## Activity
Every picture stays out; everything else in the listing below is to be returned exactly.

## Data below
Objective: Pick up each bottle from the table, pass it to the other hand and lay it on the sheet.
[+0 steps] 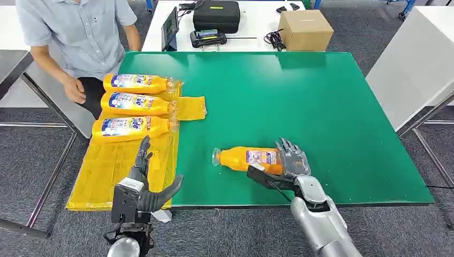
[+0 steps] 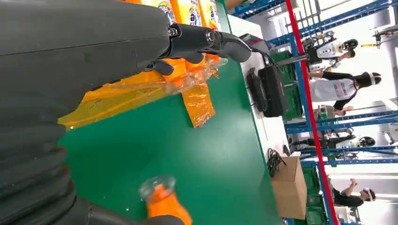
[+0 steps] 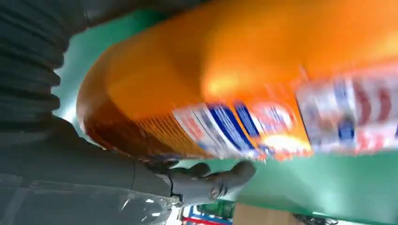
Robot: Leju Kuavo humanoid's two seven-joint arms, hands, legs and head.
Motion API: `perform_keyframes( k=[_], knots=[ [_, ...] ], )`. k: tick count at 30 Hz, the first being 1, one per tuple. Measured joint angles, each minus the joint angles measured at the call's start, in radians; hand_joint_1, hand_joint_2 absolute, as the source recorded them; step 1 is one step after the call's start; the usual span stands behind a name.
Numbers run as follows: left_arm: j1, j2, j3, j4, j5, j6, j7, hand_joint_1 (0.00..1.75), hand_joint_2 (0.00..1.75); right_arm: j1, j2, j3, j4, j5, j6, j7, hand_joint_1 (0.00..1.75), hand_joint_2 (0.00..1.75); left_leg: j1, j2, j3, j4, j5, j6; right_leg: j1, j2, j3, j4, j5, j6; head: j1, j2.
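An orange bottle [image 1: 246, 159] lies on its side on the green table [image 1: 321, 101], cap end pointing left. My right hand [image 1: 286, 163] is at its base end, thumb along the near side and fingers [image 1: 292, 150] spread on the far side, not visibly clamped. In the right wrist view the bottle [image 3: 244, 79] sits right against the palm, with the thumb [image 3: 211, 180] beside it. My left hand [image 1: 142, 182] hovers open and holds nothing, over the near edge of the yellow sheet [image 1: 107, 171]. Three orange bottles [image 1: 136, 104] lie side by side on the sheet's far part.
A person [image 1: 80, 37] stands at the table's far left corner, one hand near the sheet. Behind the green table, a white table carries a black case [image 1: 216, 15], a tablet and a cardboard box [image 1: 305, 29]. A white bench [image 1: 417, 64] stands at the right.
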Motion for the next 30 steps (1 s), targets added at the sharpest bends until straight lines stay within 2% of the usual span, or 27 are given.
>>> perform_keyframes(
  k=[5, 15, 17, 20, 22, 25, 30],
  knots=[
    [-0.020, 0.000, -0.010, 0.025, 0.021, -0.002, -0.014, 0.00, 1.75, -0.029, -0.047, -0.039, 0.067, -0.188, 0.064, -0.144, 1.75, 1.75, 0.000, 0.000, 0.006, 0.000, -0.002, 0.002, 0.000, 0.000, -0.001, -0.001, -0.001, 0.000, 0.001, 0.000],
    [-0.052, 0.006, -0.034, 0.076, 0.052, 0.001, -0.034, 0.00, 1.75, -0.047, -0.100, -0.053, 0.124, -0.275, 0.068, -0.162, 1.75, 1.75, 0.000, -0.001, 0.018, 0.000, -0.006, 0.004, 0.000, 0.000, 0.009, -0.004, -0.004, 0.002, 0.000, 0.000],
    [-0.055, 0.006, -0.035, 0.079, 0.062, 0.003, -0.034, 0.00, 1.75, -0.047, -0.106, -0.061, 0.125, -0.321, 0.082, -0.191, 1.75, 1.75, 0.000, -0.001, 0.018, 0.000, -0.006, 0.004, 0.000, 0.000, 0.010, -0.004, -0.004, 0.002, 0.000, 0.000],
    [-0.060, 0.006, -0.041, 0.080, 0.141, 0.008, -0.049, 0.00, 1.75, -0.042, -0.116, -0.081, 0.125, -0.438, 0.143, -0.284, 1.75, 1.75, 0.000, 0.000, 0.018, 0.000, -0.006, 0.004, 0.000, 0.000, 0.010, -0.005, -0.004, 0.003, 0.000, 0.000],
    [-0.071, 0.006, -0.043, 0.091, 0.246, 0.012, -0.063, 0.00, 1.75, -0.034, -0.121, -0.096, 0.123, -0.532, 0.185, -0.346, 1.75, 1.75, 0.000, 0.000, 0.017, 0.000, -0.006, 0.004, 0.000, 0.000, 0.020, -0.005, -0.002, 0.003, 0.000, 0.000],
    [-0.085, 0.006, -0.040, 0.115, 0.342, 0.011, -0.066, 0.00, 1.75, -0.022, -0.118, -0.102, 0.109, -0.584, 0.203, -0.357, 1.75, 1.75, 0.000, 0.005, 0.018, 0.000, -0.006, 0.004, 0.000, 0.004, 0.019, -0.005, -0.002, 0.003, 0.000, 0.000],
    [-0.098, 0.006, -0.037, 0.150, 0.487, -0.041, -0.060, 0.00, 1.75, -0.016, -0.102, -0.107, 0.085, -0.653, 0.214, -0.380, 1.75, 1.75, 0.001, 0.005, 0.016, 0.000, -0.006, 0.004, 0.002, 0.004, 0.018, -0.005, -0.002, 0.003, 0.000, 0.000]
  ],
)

## Answer for this exercise
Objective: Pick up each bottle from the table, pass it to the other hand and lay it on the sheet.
[+0 steps] 
[+0 steps] 
[+0 steps] 
Robot: Leju Kuavo humanoid's two seven-joint arms, hands, legs and head.
Motion API: `perform_keyframes( k=[_], knots=[ [_, ...] ], )`. k: tick count at 30 Hz, the first being 1, one per tuple. Measured joint angles, each minus the joint angles measured at the call's start, in radians; hand_joint_1, hand_joint_2 absolute, as the source recorded them; step 1 is one step after the call's start; the usual span stands behind a name.
Numbers run as follows: left_arm: j1, j2, j3, j4, j5, j6, j7, hand_joint_1 (0.00..1.75), hand_joint_2 (0.00..1.75); right_arm: j1, j2, j3, j4, j5, j6, j7, hand_joint_1 (0.00..1.75), hand_joint_2 (0.00..1.75); left_leg: j1, j2, j3, j4, j5, j6; right_leg: j1, j2, j3, j4, j5, j6; head: j1, j2.
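An orange bottle [image 1: 246, 159] lies on its side on the green table [image 1: 321, 101], cap end pointing left. My right hand [image 1: 286, 163] is at its base end, thumb along the near side and fingers [image 1: 292, 150] spread on the far side, not visibly clamped. In the right wrist view the bottle [image 3: 244, 79] sits right against the palm, with the thumb [image 3: 211, 180] beside it. My left hand [image 1: 142, 182] hovers open and holds nothing, over the near edge of the yellow sheet [image 1: 107, 171]. Three orange bottles [image 1: 136, 104] lie side by side on the sheet's far part.
A person [image 1: 80, 37] stands at the table's far left corner, one hand near the sheet. Behind the green table, a white table carries a black case [image 1: 216, 15], a tablet and a cardboard box [image 1: 305, 29]. A white bench [image 1: 417, 64] stands at the right.
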Motion for the next 30 steps (1 s), targets added at the sharpest bends until straight lines stay within 2% of the usual span, or 27 are given.
>>> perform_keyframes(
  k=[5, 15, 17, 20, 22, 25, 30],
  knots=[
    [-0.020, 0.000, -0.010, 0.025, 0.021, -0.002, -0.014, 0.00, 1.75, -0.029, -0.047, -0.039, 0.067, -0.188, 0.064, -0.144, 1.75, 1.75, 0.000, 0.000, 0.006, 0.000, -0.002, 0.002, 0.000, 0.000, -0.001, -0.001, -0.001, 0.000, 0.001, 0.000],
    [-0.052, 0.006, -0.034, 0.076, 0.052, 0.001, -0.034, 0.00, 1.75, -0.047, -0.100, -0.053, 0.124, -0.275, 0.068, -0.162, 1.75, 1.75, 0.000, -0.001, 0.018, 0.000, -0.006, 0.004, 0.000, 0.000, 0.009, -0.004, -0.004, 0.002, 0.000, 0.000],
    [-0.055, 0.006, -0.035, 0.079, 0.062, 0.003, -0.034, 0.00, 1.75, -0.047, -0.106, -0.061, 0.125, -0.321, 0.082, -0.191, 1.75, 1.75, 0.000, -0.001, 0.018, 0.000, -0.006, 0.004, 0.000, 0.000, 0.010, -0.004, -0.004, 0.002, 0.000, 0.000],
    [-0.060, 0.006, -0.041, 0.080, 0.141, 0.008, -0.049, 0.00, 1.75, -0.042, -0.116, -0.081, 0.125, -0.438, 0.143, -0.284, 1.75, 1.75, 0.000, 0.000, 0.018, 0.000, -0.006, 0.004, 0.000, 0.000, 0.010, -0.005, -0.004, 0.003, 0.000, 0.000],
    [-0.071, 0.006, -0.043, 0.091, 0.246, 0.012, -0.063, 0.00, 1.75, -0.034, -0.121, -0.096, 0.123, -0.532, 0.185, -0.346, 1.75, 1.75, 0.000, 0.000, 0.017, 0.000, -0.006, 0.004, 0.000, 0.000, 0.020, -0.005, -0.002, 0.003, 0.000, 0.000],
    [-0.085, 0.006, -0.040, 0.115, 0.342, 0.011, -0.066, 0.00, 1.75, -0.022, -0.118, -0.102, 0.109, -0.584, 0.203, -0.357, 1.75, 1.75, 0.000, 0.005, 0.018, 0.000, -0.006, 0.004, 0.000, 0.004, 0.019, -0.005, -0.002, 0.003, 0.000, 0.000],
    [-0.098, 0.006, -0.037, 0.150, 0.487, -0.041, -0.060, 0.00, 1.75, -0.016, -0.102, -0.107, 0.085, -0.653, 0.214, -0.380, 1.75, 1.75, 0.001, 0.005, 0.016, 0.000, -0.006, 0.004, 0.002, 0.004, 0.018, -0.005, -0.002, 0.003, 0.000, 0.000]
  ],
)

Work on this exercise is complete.